You get spam comments on blog daily. And luckily most of them are caught by spam filters. If you didn't have a way to protect your Web forms from spam you wouldn't put them up. As the volume of spam coming is so large that you could easily spend all day cleaning your website.
Because of all this spam, in order to use forms on the Web, you have to do something to protect yourself from the spammers. There are several options:
Don't use forms
Use automated filters and manual filters
Let's examine each option one by one
Don't Use Forms
" This is the simplest way to protect against form spam. "
As the Hindi phrase goes " na rahega baans, na bajegi bansuri " ( Means : without the bamboo there can be no flute).
But if you need to interact with your readers you need to have some type of contact information on the page.
Putting an email address on the page is a bad idea, but if you're not going to use HTML forms, then your only other option is a phone number. And many people won't pick up the phone if they are online. Online Chat option is also a good option.

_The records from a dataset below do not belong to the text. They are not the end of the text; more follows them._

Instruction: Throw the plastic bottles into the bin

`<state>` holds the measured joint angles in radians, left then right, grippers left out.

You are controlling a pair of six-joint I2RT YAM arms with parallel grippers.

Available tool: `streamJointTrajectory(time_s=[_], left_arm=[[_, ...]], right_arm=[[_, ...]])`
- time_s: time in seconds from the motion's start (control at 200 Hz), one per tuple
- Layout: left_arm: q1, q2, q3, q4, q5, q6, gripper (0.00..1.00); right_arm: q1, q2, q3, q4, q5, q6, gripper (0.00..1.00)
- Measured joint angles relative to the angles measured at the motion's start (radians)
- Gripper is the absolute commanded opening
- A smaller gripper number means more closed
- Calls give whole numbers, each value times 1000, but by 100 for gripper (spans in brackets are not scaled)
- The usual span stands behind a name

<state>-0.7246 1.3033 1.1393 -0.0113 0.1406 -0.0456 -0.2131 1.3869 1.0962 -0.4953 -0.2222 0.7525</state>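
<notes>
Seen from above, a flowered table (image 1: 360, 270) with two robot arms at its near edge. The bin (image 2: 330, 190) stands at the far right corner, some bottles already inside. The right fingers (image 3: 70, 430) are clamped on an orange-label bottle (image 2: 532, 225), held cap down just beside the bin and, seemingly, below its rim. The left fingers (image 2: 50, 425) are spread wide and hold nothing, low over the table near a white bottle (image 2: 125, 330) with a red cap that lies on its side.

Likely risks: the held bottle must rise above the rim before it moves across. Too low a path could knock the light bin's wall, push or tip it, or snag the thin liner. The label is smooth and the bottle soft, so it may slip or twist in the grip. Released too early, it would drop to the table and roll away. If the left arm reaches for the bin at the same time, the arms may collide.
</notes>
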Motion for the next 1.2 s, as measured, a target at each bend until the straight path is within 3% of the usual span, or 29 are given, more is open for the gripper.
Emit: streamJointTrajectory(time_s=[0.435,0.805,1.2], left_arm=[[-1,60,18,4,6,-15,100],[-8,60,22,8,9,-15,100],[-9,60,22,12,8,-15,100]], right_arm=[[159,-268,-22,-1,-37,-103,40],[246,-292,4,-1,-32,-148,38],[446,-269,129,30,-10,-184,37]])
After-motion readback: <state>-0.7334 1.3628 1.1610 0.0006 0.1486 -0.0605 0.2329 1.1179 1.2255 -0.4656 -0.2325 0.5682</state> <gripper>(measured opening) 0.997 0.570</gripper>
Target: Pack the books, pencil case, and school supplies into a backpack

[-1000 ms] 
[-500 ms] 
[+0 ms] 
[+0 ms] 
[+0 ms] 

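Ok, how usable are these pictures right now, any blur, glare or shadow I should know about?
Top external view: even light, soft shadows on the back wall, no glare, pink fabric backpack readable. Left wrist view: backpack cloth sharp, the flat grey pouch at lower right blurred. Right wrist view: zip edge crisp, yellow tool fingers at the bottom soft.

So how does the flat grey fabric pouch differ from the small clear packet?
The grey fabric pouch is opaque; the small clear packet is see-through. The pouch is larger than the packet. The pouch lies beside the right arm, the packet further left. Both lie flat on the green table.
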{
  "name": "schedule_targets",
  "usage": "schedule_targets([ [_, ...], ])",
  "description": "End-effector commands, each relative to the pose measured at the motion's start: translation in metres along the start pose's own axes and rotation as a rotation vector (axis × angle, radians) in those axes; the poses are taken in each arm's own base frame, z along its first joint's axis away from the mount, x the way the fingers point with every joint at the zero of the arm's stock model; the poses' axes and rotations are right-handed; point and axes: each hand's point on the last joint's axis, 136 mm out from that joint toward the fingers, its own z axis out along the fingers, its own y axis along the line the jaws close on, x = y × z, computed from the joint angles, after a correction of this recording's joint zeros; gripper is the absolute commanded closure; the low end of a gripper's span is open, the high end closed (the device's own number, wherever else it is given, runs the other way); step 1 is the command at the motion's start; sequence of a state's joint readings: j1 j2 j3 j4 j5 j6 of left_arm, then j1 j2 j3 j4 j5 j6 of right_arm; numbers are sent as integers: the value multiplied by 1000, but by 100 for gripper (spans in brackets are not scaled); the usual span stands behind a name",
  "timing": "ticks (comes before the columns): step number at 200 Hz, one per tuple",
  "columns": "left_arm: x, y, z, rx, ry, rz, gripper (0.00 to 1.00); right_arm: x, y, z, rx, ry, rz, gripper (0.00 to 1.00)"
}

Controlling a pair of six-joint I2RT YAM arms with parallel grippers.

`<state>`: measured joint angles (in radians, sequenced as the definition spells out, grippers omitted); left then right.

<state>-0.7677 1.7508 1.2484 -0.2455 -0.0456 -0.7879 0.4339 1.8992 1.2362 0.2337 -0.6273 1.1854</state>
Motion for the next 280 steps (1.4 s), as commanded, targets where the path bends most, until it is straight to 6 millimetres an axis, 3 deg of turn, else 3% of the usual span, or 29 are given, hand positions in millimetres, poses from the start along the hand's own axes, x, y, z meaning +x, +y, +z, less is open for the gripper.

But if your business can support it, this is the best way to prevent spam - don't let it even start.
Use Automated and Manual Filters
Automated filters - Are done by computers
Manual filters - Are done by you or another person
Automated filters work fine. They catch the majority of spam that comes through things like blog comments. But spammers are constantly trying to outwit them. So your spam filters need to be constantly updated and things will still get through.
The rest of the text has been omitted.